Your task:
Whatever precedes the line containing "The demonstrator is" is not copied; that line and every line after it through the final one below are copied exactly, except pictures.

—————

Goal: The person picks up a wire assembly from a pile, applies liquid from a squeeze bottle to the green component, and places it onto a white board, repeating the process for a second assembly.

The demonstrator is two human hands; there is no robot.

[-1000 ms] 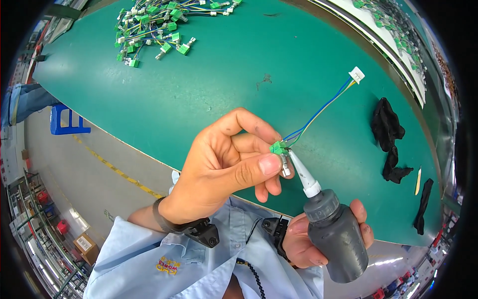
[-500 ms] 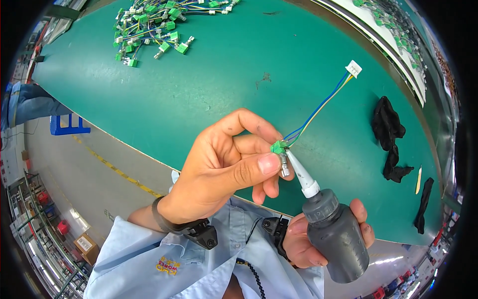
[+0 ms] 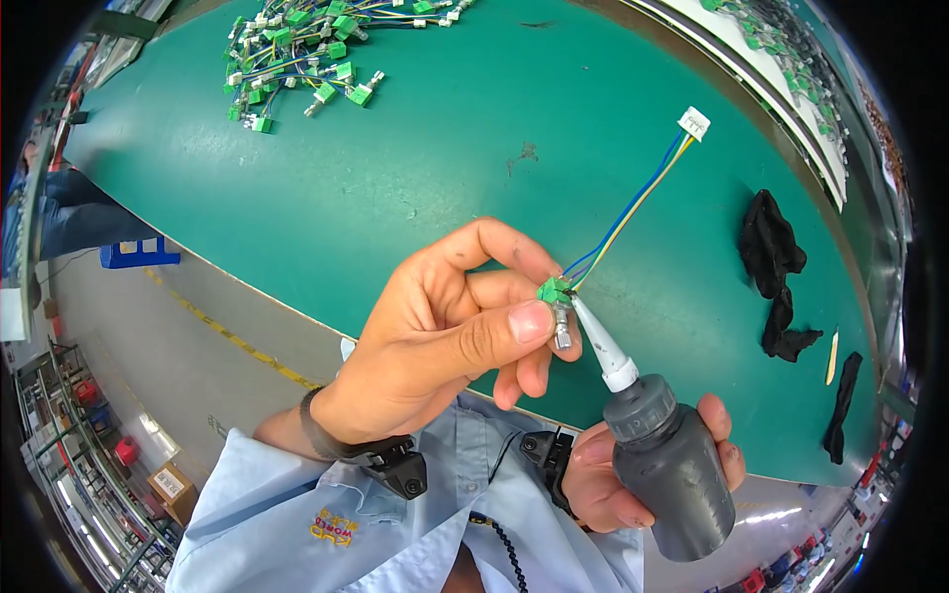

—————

Answer to this exercise:
The demonstrator is two human hands; there is no robot.

[-1000 ms] 
[-500 ms] 
[+0 ms] 

No more work is needed on this answer.